### Exercise goal:
Reply with one number: the count of lines in the listing that contain the string "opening".

### Supplied entries:
================
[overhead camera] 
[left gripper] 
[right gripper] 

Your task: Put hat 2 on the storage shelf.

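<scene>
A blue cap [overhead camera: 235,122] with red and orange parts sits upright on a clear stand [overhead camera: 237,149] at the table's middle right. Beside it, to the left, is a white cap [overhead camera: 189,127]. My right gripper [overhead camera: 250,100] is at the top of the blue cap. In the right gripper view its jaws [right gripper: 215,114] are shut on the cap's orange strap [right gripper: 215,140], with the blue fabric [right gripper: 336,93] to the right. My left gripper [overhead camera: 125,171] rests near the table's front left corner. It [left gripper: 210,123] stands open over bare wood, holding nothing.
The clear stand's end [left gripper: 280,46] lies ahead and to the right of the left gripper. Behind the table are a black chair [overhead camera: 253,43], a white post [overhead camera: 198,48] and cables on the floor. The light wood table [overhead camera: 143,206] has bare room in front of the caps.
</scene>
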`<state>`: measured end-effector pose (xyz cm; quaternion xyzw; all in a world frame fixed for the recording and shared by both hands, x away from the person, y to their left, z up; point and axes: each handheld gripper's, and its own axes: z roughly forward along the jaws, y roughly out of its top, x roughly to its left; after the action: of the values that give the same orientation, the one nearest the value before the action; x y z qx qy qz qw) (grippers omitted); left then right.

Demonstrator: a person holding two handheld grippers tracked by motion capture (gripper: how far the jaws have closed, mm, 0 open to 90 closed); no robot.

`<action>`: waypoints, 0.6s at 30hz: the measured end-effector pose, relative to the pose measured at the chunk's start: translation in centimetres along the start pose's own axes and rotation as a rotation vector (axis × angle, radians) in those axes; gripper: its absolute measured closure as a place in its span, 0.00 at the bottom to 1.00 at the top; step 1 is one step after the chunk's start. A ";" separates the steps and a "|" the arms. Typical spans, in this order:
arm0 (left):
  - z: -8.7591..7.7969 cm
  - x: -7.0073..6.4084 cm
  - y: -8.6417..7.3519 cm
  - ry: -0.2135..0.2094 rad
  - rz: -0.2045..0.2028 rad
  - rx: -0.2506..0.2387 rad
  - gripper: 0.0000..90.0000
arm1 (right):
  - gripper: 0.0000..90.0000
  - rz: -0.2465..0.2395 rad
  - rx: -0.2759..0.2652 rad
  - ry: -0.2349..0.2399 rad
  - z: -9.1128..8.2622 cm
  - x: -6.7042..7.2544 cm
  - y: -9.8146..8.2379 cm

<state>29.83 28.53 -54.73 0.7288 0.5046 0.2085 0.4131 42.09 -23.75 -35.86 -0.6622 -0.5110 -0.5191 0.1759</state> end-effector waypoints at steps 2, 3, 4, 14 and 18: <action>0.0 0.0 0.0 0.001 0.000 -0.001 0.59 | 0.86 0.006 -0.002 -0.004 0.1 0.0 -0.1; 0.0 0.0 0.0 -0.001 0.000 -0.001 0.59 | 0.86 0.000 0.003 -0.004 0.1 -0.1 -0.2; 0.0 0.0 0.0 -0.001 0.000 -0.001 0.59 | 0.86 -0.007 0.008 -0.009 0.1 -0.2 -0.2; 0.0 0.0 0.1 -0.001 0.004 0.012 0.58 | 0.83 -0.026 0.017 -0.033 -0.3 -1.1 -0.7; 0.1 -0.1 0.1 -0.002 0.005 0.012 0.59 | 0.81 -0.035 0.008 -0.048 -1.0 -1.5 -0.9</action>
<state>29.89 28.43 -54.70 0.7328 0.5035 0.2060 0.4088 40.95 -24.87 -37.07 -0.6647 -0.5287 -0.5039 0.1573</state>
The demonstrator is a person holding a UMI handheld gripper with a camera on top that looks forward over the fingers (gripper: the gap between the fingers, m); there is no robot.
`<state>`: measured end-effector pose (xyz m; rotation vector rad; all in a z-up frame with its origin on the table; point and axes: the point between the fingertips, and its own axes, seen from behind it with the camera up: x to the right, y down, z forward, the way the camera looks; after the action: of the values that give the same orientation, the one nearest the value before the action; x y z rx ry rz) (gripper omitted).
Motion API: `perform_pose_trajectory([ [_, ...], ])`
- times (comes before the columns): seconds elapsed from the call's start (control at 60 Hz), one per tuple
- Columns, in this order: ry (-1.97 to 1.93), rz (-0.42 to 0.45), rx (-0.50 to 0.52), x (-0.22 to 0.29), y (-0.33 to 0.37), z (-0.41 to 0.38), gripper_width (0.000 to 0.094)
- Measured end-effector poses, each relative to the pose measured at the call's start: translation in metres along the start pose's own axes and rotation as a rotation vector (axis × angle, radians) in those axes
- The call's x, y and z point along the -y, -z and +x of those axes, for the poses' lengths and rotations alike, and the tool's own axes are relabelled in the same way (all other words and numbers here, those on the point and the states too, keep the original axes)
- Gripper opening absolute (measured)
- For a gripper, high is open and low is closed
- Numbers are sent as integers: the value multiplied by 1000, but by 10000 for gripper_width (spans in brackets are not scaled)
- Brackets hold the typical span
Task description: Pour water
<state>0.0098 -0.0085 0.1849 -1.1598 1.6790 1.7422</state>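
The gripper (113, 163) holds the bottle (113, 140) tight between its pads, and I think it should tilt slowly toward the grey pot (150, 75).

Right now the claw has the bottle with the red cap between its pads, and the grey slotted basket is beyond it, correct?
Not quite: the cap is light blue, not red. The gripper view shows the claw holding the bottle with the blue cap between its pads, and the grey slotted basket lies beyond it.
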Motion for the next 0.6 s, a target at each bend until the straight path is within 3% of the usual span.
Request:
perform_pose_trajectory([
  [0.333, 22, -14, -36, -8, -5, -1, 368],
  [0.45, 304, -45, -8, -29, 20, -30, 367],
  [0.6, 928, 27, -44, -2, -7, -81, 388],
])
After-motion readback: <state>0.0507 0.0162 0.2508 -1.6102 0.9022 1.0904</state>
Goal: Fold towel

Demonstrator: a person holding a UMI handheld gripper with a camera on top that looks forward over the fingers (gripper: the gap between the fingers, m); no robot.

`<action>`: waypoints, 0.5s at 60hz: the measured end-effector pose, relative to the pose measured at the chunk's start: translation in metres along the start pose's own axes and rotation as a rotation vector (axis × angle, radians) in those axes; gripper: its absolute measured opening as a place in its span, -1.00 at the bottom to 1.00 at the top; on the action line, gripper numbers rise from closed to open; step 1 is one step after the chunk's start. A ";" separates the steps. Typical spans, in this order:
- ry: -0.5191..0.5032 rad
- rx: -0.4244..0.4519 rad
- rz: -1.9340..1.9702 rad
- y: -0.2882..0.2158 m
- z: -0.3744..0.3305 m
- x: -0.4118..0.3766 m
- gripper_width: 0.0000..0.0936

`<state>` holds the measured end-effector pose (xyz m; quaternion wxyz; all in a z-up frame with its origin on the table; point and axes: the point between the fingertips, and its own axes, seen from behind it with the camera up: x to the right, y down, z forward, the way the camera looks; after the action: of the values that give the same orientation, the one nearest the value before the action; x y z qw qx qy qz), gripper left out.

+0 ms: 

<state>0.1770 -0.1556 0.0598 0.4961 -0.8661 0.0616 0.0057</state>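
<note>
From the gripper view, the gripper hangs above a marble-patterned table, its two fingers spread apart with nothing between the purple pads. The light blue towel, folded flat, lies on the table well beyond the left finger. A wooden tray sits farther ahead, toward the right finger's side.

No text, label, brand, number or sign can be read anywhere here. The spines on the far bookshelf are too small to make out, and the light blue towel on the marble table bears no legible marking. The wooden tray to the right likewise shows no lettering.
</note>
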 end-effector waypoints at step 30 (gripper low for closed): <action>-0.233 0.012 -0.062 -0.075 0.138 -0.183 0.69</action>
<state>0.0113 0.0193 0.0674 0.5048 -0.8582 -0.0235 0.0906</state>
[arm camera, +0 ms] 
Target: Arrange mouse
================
### Response area:
2